NoyBi
- Campaign: 2010 Philippine presidential election
- Candidate: Noynoy Aquino (Liberal) Jejomar Binay (PDP–Laban)
- Affiliation: None
- Status: Won election, May 10, 2010
- Headquarters: Parc House Building, EDSA
- Key people: Chiz Escudero Pastor “Boy” Saycon Jose “Peping” Cojuangco Billy Esposo Mikee Cojuangco-Jaworski Maria Montelibano Tingting Cojuangco Robert Jaworski, Jr.
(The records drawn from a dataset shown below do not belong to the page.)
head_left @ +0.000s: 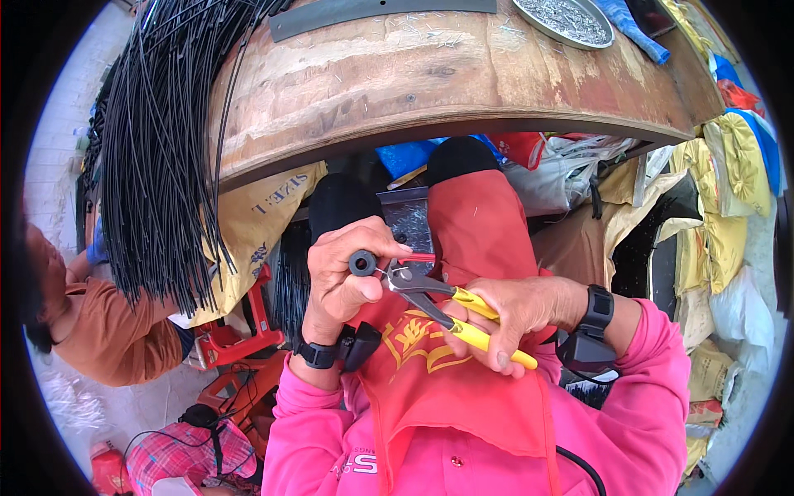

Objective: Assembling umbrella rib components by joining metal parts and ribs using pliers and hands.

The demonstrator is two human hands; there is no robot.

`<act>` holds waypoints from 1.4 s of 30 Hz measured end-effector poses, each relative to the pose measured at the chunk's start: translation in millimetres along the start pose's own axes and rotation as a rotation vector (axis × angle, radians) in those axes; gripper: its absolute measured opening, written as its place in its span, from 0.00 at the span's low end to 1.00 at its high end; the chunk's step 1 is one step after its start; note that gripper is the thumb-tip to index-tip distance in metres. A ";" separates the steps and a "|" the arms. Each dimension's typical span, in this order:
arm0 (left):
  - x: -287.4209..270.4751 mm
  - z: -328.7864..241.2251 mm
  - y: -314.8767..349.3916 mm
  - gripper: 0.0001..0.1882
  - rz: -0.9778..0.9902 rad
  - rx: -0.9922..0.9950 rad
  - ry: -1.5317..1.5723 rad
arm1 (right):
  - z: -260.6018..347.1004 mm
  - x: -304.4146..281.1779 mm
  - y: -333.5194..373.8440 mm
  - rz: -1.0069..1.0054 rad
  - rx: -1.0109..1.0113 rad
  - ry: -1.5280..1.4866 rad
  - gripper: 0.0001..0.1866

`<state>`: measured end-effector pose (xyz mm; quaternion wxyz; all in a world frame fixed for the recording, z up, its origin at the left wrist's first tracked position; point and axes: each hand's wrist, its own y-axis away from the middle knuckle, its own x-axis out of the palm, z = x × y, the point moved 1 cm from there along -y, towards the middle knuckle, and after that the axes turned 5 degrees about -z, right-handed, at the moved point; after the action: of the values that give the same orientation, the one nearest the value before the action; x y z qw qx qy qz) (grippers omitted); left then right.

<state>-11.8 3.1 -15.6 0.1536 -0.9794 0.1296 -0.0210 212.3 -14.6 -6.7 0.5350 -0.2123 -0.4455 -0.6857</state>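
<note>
My left hand [337, 264] is closed around a black tube-shaped piece [362, 263] with a round hole in its end. A thin wire-like bit shows beside it, close to my thumb. In my right hand [517, 312] is a pair of pliers [470, 333] with yellow handles, its fingers wrapped round the grips. The grey jaws point left at the thin bit, just right of the black piece; I cannot tell whether they touch it. A short red strip [419, 257] lies behind the jaws. Both hands are above my red apron [463, 409].
Ahead stands a worn wooden table [397, 83] with a metal bar [372, 15] and a round tray [602, 37] of small metal bits. Long black strands [161, 157] hang over its left side. A co-worker's brown sleeve [116, 331] is at left; yellow sacks [711, 223] stand right.
</note>
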 end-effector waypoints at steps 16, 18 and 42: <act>1.7 3.7 2.7 0.35 -0.093 -0.004 -0.077 | 25.7 10.8 8.0 -0.566 -0.292 0.869 0.18; 1.1 4.2 3.4 0.36 -0.036 -0.049 0.029 | 11.5 -0.2 1.3 -0.311 -0.136 0.484 0.20; -0.2 3.1 11.4 0.40 -0.101 -0.143 0.301 | -28.5 -9.0 -17.8 0.120 -0.240 -0.191 0.17</act>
<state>-14.5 -6.5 -22.0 0.0611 -0.9789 0.1028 -0.1658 204.2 -33.1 -35.0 0.5010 -0.3654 -0.3958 -0.6774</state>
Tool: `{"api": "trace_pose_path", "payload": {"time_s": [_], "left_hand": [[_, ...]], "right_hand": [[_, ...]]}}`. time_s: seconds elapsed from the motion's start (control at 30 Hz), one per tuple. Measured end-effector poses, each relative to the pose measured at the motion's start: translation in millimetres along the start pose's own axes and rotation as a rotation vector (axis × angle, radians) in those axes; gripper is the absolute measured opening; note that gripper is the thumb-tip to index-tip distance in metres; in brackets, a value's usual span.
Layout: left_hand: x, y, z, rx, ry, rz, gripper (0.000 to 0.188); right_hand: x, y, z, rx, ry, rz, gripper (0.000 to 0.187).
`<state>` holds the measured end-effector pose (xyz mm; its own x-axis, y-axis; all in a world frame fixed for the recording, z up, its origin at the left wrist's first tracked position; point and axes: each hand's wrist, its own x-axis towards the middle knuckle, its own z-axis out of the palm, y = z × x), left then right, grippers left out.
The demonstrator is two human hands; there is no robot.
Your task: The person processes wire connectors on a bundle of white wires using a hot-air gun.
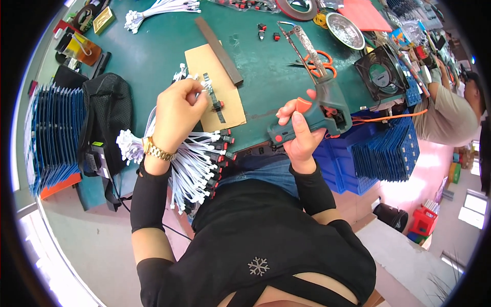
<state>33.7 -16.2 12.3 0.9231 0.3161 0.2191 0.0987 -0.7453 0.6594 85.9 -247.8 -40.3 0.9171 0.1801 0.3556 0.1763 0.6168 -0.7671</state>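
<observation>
My right hand (303,134) is wrapped round the handle of a dark green soldering gun (331,94) with an orange trigger; its long metal tip points away from me. My left hand (176,110) is pinched above a piece of cardboard (231,105), and what its fingertips hold, if anything, is hidden. Beside those fingertips, a dark strip (221,116) lies on the cardboard with a small red-and-black part (218,105) on it. Under my left wrist spreads a thick bundle of white cables (192,171), with red-and-black ends along its right side.
A dark flat bar (220,53) lies across the cardboard. Beyond the gun are orange-handled scissors (327,65), a metal bowl (346,30) and a black fan (381,74). Stacked blue boards (386,153) stand right, a black mesh bag (107,117) left. Another person (447,110) sits far right.
</observation>
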Motion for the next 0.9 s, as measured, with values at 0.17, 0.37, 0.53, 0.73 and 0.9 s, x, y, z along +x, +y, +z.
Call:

Conrado de Quiros
- Receipts: (May 10, 2010)

= Beningo Aquino III and Jejomar Binay 2010 presidential campaign =

Campaign launched by Chiz Escudero for Noynoy Aquino

The Noynoy–Binay campaign or NoyBi began when Senator Francis Escudero endorsed the candidates Benigno "Noynoy" Aquino III and Jejomar Binay as president and vice president respectively. This was done without the consent of the two candidates, especially since Escudero, Binay, and Aquino all come from different political parties. Aquino had Manuel "Mar" Roxas II as his running mate for vice president, while Binay was the vice presidential candidate of Joseph Estrada, who was aiming to be elected president for a second time. The campaign was nonetheless successful as Aquino and Binay were elected as president and vice president of the Philippines.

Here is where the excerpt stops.